[Exercise materials — start]

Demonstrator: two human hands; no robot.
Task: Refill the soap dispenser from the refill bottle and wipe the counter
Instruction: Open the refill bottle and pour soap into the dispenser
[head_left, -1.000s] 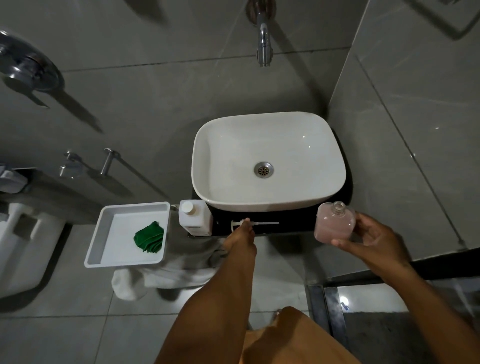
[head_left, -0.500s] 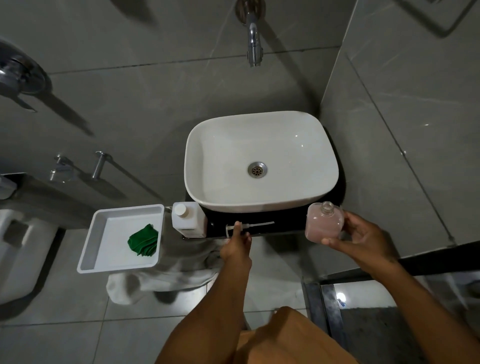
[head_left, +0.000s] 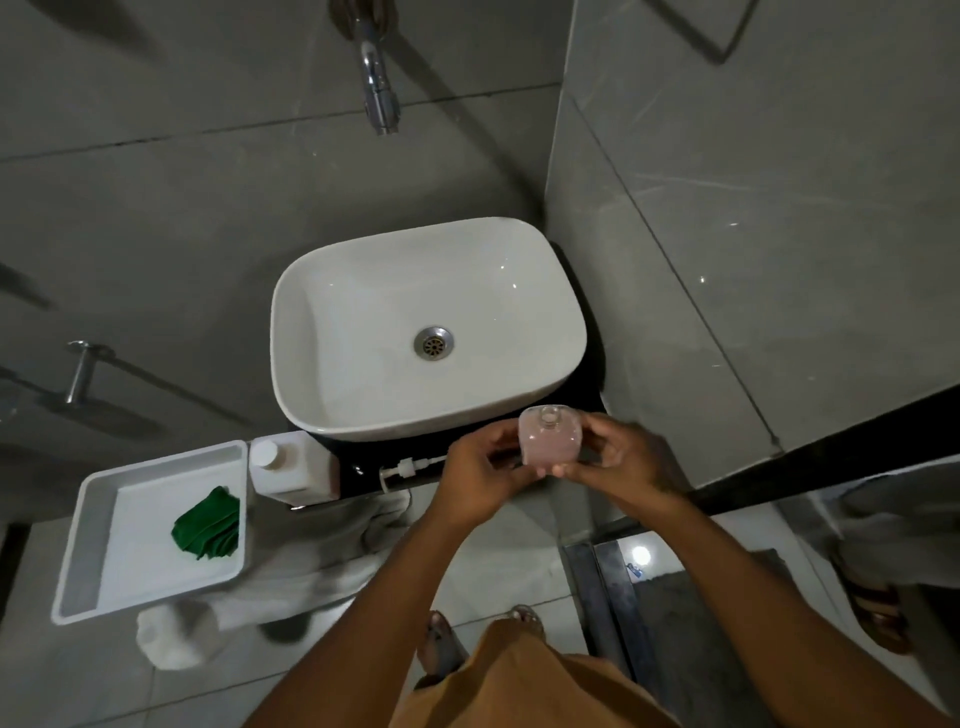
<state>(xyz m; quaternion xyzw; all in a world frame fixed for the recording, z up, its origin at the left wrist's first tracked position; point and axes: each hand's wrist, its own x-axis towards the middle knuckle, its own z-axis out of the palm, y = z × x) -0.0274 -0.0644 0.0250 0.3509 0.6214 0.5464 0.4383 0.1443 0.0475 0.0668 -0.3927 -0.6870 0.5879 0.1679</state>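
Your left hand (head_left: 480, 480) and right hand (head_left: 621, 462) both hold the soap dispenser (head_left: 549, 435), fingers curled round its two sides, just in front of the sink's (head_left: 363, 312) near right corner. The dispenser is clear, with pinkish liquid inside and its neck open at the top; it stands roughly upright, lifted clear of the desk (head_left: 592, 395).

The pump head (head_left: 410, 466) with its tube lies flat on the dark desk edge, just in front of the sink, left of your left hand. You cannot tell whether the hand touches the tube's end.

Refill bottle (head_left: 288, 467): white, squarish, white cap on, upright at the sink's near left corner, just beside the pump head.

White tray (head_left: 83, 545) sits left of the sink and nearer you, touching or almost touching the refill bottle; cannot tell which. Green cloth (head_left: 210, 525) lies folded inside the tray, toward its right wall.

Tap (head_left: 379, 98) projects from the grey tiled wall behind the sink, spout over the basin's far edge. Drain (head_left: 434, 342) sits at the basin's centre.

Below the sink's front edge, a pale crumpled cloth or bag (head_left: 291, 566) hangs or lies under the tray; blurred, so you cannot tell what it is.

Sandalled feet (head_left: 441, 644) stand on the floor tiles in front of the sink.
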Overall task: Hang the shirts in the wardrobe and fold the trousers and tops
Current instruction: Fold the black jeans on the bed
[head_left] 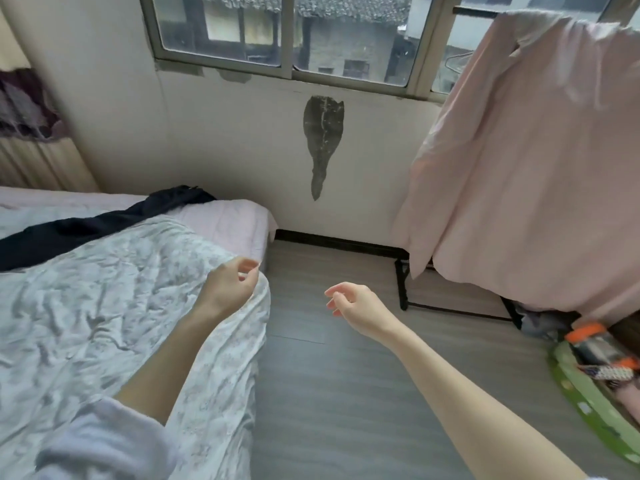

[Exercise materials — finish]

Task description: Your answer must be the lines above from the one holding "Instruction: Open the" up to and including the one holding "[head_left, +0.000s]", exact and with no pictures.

Solution for this problem:
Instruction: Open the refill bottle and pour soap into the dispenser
[head_left, -1.000s] 
[head_left, -0.500s] 
[head_left, +0.000s] 

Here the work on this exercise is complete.